## [Exercise prompt]
If a line in the records contains the word "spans", count it; state the resulting number and nothing more.

[Collected data]
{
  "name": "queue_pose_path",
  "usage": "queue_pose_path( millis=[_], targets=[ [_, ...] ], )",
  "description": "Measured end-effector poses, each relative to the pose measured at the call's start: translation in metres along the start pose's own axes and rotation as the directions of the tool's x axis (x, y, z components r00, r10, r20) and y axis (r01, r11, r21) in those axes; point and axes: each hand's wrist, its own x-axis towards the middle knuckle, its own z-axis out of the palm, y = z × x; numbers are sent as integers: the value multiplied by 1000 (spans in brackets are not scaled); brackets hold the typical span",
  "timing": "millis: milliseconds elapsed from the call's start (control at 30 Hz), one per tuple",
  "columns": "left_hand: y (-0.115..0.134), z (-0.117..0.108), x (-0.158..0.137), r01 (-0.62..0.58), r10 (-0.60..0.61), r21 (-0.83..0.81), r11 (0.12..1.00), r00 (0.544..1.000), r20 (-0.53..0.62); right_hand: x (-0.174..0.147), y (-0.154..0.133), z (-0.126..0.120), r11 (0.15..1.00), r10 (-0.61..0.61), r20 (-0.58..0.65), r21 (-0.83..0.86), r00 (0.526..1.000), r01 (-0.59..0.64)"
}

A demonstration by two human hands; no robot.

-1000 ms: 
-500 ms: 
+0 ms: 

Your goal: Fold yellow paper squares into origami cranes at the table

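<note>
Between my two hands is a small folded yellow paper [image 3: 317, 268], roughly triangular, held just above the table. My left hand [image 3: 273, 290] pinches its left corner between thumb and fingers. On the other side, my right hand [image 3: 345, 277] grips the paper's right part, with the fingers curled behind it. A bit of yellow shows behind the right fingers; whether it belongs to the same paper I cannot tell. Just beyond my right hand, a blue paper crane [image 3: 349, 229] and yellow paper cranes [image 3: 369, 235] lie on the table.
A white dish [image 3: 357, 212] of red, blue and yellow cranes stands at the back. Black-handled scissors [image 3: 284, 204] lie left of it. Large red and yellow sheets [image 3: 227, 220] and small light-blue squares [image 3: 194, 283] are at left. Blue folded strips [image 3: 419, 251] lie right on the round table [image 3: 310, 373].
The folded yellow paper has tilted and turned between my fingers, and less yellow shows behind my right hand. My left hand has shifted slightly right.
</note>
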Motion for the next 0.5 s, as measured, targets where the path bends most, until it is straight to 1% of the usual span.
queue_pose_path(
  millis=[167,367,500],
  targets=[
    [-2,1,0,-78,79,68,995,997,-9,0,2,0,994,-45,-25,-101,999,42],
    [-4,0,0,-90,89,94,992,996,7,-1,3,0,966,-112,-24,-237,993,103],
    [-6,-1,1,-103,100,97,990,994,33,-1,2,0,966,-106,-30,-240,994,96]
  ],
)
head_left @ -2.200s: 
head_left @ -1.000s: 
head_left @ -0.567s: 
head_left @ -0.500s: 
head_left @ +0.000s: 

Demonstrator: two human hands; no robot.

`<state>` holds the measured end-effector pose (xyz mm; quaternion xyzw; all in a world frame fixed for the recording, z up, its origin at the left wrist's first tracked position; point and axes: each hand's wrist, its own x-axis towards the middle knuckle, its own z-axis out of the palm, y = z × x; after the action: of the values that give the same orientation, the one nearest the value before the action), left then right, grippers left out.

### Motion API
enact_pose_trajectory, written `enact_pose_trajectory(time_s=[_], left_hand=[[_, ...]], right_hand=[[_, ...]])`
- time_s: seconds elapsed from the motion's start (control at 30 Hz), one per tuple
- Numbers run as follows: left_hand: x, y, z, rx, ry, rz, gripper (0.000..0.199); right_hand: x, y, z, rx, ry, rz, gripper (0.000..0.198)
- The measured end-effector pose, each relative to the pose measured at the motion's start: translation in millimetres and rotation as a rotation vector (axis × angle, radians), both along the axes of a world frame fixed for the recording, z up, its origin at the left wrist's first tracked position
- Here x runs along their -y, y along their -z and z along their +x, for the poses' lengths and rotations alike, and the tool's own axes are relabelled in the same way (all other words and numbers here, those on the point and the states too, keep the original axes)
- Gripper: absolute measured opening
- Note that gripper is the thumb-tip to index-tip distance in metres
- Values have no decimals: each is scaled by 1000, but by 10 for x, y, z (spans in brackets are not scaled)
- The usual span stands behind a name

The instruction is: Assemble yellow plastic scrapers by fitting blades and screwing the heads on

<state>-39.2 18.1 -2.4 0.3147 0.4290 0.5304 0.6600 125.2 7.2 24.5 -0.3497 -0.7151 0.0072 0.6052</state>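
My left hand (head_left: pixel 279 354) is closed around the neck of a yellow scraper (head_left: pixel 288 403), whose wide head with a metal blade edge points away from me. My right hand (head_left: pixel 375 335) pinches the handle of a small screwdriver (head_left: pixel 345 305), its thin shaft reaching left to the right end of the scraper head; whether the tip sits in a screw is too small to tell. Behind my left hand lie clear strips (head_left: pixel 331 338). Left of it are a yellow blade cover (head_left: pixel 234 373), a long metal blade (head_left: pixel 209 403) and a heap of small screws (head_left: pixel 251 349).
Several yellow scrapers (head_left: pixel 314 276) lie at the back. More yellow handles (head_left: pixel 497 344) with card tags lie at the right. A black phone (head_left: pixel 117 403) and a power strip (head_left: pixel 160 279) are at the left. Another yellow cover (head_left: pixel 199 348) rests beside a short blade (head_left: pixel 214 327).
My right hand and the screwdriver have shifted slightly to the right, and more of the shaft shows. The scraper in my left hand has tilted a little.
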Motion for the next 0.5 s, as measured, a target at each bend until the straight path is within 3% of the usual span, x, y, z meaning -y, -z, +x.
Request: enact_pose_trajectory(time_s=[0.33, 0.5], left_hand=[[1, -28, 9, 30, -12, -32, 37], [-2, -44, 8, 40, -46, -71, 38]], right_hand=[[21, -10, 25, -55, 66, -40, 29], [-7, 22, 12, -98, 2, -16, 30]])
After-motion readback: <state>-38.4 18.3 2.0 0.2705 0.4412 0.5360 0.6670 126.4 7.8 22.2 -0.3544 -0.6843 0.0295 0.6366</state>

## [Response for this exercise]
2